The chatter started to kick into high gear yesterday afternoon as news emerged that the first big snow event of the season was barrelling down on our fair community. The local snow tracking weather prognosticators searched mightily to find the perfect expression to Chicken Little the shit out of this fairly typical weather event. Would we get a Snowmageddon, or a Snowpocalypse? Would a snow bomb explode in our midst, leaving us all crying snow mas? To me, it felt more like a Snownami because Lake Michigan was about to deposit some of her contents at our doorstep in the form of lake effect flurries.
Soon, word got around that a bit of a dust up was breaking out on social media. Apparently, some members of the local populace were questioning the official narrative coming from the crack team of meteorologists at one of the local television affiliates. The pile on became so severe that an off-duty weather person had to come to the rescue and defend the credibility of her colleague. It seems even our once sacred weather institutions are no longer immune to a populist revolt.
We ended up getting a good, solid blanketing of snow, resulting in barely any disruption to our daily routines. Some areas further north got more than a blanket, maybe something approximating a thick, cozy comforter of snow.
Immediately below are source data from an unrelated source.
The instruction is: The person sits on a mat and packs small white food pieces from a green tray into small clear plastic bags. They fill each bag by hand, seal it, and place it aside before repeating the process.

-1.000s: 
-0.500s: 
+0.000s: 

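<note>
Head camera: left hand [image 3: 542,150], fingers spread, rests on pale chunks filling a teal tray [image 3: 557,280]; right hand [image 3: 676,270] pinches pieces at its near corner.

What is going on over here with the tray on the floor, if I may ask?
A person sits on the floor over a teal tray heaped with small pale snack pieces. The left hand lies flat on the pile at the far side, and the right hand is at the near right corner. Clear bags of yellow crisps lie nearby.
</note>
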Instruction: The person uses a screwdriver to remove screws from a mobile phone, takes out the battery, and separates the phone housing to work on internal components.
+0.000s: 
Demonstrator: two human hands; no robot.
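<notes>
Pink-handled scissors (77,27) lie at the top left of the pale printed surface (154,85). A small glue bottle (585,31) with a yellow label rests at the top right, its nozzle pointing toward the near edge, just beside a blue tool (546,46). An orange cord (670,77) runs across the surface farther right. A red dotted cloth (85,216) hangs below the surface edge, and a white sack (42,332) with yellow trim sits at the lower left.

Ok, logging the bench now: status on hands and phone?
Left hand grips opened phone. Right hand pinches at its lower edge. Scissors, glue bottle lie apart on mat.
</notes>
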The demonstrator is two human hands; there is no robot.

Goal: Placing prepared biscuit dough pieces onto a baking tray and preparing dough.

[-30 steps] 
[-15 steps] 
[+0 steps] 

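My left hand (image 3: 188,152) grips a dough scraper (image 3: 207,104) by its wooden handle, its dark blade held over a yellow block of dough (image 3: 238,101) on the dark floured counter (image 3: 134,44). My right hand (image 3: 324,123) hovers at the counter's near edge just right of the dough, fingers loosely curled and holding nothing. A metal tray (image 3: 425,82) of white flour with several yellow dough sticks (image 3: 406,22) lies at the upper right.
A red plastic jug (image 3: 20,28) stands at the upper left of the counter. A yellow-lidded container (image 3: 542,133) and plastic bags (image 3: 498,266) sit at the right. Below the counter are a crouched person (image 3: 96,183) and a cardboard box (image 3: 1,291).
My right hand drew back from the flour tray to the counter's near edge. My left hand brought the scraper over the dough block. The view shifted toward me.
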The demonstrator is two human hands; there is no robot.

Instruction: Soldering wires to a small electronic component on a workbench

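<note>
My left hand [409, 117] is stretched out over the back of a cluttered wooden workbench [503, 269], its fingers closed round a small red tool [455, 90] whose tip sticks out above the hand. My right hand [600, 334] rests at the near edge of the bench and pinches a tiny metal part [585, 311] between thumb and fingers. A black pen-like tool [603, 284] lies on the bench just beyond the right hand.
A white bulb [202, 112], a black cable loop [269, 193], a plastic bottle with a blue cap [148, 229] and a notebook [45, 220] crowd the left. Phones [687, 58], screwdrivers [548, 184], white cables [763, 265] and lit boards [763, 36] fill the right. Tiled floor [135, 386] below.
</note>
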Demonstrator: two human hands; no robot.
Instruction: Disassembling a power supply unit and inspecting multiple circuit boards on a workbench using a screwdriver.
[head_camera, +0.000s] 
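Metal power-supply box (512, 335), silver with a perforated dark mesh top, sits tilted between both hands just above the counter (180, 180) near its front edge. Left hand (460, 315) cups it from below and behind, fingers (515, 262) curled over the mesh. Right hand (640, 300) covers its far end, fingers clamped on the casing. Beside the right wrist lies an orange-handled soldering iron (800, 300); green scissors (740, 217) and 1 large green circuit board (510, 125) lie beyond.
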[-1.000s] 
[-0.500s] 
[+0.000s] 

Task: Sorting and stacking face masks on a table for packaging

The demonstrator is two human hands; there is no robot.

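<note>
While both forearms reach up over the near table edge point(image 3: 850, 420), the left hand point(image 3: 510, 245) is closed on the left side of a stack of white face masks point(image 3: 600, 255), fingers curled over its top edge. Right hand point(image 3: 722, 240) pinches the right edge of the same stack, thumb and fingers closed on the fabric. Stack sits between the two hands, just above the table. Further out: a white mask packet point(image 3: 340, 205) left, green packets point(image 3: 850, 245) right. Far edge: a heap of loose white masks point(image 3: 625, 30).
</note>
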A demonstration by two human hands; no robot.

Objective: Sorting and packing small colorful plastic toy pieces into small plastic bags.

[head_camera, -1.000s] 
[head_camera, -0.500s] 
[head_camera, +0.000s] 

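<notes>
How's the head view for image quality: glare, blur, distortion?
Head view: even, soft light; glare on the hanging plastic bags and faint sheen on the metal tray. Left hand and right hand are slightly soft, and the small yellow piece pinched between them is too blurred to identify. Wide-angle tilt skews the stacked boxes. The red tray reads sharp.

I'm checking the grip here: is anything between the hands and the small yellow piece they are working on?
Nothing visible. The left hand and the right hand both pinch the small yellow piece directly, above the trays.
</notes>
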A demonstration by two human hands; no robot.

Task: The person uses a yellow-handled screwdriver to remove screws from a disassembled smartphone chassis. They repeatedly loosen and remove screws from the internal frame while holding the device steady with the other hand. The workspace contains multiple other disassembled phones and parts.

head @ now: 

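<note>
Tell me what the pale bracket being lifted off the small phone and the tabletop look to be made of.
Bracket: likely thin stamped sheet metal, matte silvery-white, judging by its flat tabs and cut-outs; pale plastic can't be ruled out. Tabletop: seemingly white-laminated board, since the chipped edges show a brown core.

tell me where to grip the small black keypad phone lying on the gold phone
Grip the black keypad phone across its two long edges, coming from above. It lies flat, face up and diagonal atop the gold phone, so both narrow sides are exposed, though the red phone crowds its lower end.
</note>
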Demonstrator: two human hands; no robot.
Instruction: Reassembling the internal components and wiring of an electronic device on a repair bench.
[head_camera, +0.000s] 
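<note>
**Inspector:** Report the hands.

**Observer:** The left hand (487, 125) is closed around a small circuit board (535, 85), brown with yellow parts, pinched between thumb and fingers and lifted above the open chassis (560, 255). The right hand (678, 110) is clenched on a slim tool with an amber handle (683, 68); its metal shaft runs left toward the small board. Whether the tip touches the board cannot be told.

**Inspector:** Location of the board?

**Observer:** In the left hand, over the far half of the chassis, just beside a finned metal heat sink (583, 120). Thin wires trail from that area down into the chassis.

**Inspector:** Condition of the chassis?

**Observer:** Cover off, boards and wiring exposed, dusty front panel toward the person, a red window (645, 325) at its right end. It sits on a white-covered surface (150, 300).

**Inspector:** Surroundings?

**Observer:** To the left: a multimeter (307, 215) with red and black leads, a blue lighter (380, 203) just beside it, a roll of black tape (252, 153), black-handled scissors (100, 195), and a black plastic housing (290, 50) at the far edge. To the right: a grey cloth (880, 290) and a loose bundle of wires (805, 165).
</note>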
No epic blizzards or snow globe cyclones.
I get the impulse to catastrophize the shit out of everything. Nobody wants to be caught unprepared, and the catastrophizers want to be able to say we warned you, if all hell breaks loose. But far from being less informed or misinformed, people are actually better informed these days, and they’re not going to listen to experts and prognosticators tell them one thing when the truth is something clearly different. In weather reporting, it’s mostly not a big deal, but in other areas it can contribute to less than optimal outcomes. Maybe telling people the sober, boring and occasionally inconvenient truth is where it’s at.